Pressefreiheit
Newsroom

Sind Deniz Yücel und Mesale Tolu Kriminelle und Terroristen?

Sind Deniz Yücel und Mesale Tolu Kriminelle und Terroristen? Deniz Yücel. Am Donnerstag geht der Prozess gegen ihn in der Türkei weiter.

Reporter ohne Grenzen fordert von der Türkei, Deniz Yücel und Mesale Tolu endlich freizusprechen.

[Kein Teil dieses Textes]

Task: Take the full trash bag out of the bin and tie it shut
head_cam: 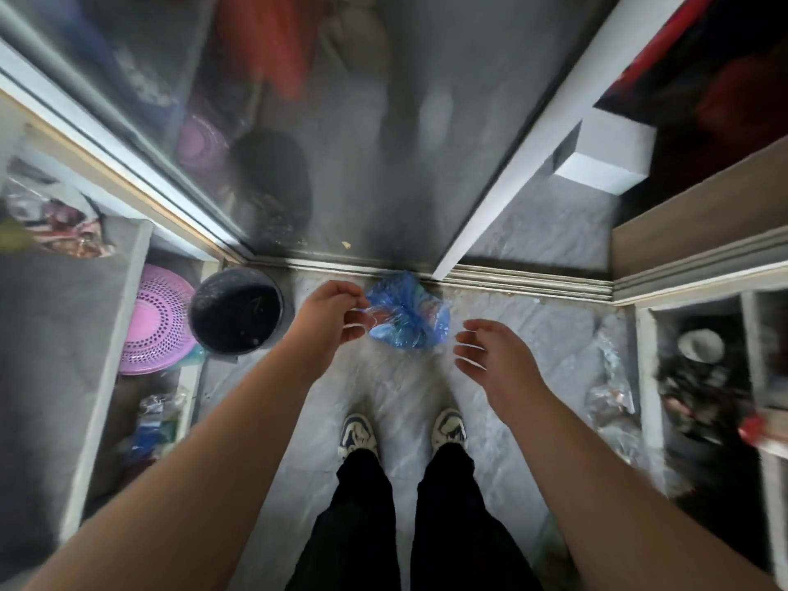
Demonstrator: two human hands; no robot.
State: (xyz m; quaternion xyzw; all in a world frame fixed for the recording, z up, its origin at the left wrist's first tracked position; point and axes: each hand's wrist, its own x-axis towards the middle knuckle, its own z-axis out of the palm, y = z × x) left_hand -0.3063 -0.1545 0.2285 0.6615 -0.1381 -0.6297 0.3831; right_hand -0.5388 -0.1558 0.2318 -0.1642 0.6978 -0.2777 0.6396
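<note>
Trash bag [409, 313]: blue translucent plastic, bunched and gathered at the top, resting on the marble-patterned floor [533, 330] against the sliding-door track [511, 280]. It is out of the bin.

Left hand [332, 317]: I see thumb and forefinger pinched close together on a thin clear strip of the bag's plastic at its left edge. The other fingers curl under. A narrow pinch, holding the bag.

Right hand [494, 356]: just right of the bag and apart from it, palm turned inward, fingers spread and loosely bent. It grips nothing.

Bin [236, 311]: round, black, upright, mouth showing a dark interior. It stands just left of the pinching hand, near but not touching it.

Pink basket [160, 319]: perforated plastic, tilted, left of the bin and partly behind it, far from the pinch.

Shoes [358, 432]: two white-and-dark trainers below the hands, toes pointing toward the bag, under black trousers [362, 526].

Door frame [524, 134]: white upright meeting the track just above and right of the bag.

Right side: shelving with blurred clutter, well apart from the free hand; I cannot tell the items.

Left side: a cupboard opening with blurred wrappers, also too soft to name.
</note>
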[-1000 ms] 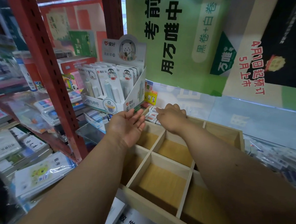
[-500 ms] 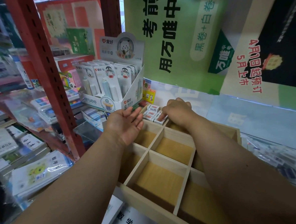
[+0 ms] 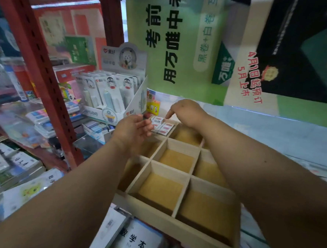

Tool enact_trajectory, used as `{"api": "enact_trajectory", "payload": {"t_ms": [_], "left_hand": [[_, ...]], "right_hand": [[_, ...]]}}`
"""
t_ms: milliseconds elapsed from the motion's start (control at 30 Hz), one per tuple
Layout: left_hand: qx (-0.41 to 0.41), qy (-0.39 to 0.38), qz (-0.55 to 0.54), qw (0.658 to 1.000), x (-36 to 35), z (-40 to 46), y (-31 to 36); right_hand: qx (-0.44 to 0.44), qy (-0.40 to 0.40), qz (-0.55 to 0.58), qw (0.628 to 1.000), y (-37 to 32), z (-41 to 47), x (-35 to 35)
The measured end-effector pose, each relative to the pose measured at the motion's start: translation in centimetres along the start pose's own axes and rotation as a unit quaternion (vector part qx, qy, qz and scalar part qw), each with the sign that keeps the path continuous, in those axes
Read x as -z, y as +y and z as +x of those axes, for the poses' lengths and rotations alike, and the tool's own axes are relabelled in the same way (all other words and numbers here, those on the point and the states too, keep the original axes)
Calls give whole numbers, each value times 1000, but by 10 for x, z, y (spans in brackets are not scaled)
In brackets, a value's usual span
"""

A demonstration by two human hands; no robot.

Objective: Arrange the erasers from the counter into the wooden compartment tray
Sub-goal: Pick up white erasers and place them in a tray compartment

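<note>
Erasers (image 3: 162,125), small, light, stiff boxed blocks, sit clustered in the wooden tray's (image 3: 173,223) far-left compartment; pinch their short sides. Left hand (image 3: 133,130) released beside them; right hand (image 3: 186,111) relaxed, fingertip touching one

White red-labelled erasers (image 3: 161,124) lie packed flat in the wooden compartment tray's (image 3: 179,231) far-left compartment.

The wooden compartment tray (image 3: 173,228) lies in the middle of the counter. A cluster of erasers (image 3: 162,124) sits in what seems to be the tray's far-left compartment, though the hands partly hide it. The left hand (image 3: 133,131) hovers just left of the erasers, the right hand (image 3: 186,111) just behind them. A display box (image 3: 112,99) stands behind and left of the tray; a notebook (image 3: 132,240) lies before the tray's near edge.
</note>
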State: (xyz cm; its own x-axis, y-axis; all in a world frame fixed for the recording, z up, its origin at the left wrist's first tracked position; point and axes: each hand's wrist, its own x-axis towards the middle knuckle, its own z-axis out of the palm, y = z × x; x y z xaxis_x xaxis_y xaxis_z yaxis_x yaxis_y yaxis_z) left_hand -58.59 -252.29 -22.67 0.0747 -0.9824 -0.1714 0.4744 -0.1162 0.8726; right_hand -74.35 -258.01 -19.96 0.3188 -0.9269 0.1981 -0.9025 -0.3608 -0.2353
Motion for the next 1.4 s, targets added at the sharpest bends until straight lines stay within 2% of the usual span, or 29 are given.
{"api": "enact_trajectory", "payload": {"t_ms": [100, 233, 367, 600, 733, 833, 1033, 1167, 1300, 1400], "left_hand": [[-30, 10, 79, 996, -8, -10, 10], [-13, -40, 100, 994, -16, -30, 5], [1, -85, 98, 992, -31, -68, -13], [22, -99, 102, 990, -50, -124, -54], [13, -96, 105, 990, -68, -142, -72], [-3, -99, 94, 991, -78, -149, -82], [-16, -97, 104, 990, -84, -151, -96], [-13, -100, 108, 989, -85, -149, -100], [-13, -107, 100, 989, -85, -149, -97], [-17, -110, 102, 989, -81, -147, -89]], "right_hand": [[-23, 54, 150, 987, 17, -29, 42], [-31, 124, 193, 973, 50, -102, 98], [-130, 170, 233, 949, 80, -174, 120], [-215, 137, 188, 949, 125, -250, 101], [-248, 126, 159, 947, 141, -257, 90], [-260, 85, 148, 950, 152, -247, 84], [-297, -14, -15, 955, 156, -224, 75], [-312, -6, -78, 947, 151, -220, 63], [-339, 9, -44, 940, 148, -222, 67], [-324, 54, -13, 944, 139, -222, 81]]}}
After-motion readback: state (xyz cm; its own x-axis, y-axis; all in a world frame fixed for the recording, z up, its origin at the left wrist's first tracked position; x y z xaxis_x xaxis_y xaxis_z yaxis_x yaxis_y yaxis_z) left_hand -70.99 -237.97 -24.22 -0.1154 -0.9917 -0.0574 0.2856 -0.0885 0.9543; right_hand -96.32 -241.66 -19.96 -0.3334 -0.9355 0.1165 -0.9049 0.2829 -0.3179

Berlin – Vor der nächsten Gerichtsverhandlung im Prozess gegen Deniz Yücel am Donnerstag (13.02.) fordert Reporter ohne Grenzen (ROG) erneut den Freispruch des deutsch-türkischen Journalisten. Die Staatsanwaltschaft wirft ihm „Propaganda für eine Terrororganisation“ und „Aufstachelung des Volkes zu Hass und Feindseligkeit“ vor.

 

ROG fordert zudem den Freispruch der aus Ulm stammenden Journalistin Mesale Tolu. Am 25. Februar geht in Istanbul der Prozess gegen sie weiter. Die Staatsanwaltschaft wird an dem Tag vermutlich verkünden, welches Strafmaß sie fordert. Tolu wird „Terrorpropaganda" und „Mitgliedschaft in einer Terrororganisation" vorgeworfen.

 

„Auch rund zwei Jahre nach ihrer Freilassung bleiben Deniz Yücel und Mesale Tolu in den Augen der türkischen Justiz Kriminelle, obwohl sie nur ihre Arbeit gemacht haben. Wie lange soll diese Farce noch andauern? Deniz Yücel und Mesale Tolu müssen endlich freigesprochen werden“, sagte ROG-Geschäftsführer Christian Mihr. „Wir hören nicht auf, die Freilassung aller in der Türkei wegen ihrer Arbeit inhaftierten Medienschaffenden zu fordern.“


Ende Februar 2017 ordnete ein Haftrichter Untersuchungshaft gegen Yücel an, der seit Mai 2015 als Türkei-Korrespondent für die „Welt“ arbeitete. Der Richter stützte sich dabei auf Artikel, die Yücel geschrieben hatte. Einer der Artikel war ein Interview mit einem PKK-Anführer aus dem Jahr 2015. Yücel saß insgesamt ein Jahr und zwei Tage im Gefängnis, davon rund zehn Monate in Isolationshaft. Der Journalist war im Februar 2018 freigelassen worden und nach Deutschland zurückgekehrt. Ende Juni 2018 begann der Prozess in Istanbul in seiner Abwesenheit.

 

Der Termin am Donnerstag ist bereits die sechste Verhandlung seit Prozessbeginn. Im Mai 2019 hat Yücel seine Verteidigungsschrift im türkischen Strafverfahren vor dem Berliner Amtsgericht Tiergarten eingereicht. Darin berichtet der Journalist von körperlichen Angriffen des Wachpersonals im Hochsicherheitsgefängnis Silivri. So sei er über mehrere Tage hinweggeschlagen, bedroht und entwürdigt worden. Ende Juni 2019 entschied das türkische Verfassungsgericht, dass die Verhaftung Yücels rechtswidrig war und das Recht auf persönliche Sicherheit und Freiheit sowie das Recht auf Meinungsfreiheit verletzt worden sei.

 

Mesale Tolu war Ende April 2017 in Istanbul festgenommen worden und saß ab dem 5. Mai mehr als sieben Monate im Frauengefängnis Bakirköy. Der Prozess gegen sie hat im Oktober 2017 begonnen, rund zwei Monate später wurde sie unter Auflagen aus der Untersuchungshaft entlassen. Im August 2018 durfte sie nach Aufhebung der Ausreisesperre in ihre Heimat Deutschland zurückkehren.

 

Gleichzeitig erinnert ROG an das Schicksal der mindestens 22 vor Ort wegen ihrer Arbeit inhaftierten Journalistinnen und Journalisten, die einem willkürlichen Justizsystem ausgesetzt sind. Die Türkei gehört neben China, Saudi-Arabien, Ägypten, Syrien, Iran und Vietnam zu den Ländern, in denen weltweit die meisten Medienschaffenden wegen ihrer journalistischen Tätigkeit im Gefängnis sitzen.